What you need to do: Please return the listing exactly, line for line.

Source material:
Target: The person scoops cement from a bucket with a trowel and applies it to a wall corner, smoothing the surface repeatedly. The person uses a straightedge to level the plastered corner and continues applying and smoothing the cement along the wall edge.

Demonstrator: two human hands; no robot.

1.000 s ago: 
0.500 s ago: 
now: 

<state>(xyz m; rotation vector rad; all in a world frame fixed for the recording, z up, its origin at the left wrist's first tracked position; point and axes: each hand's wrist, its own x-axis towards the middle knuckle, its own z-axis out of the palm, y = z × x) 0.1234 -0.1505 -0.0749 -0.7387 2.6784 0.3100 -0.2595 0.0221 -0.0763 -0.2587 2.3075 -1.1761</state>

Response for this exercise:
Target: The person scoops cement from a bucket with a trowel and applies it to a wall corner, smoothing the surface repeatedly. The person uses a straightedge to level the plastered corner and continues applying and smoothing the cement along the wall edge.

Demonstrator: two human hands; no robot.

1.000 s ago: 
0.500 s ago: 
now: 

<state>(xyz m; rotation vector rad; all in a world frame fixed for the recording, z up, its origin at the left wrist's first tracked position; point and axes: each hand's wrist, its own x-axis towards the middle knuckle, its own z-axis out of the palm, y = z × x) 0.1234 -0.1505 -0.0749 -0.7387 2.6784 0.3100 -0.2595 0.0221 -0.0763 -0.2587 2.3075 -1.1761</state>

No other output belongs to this answer.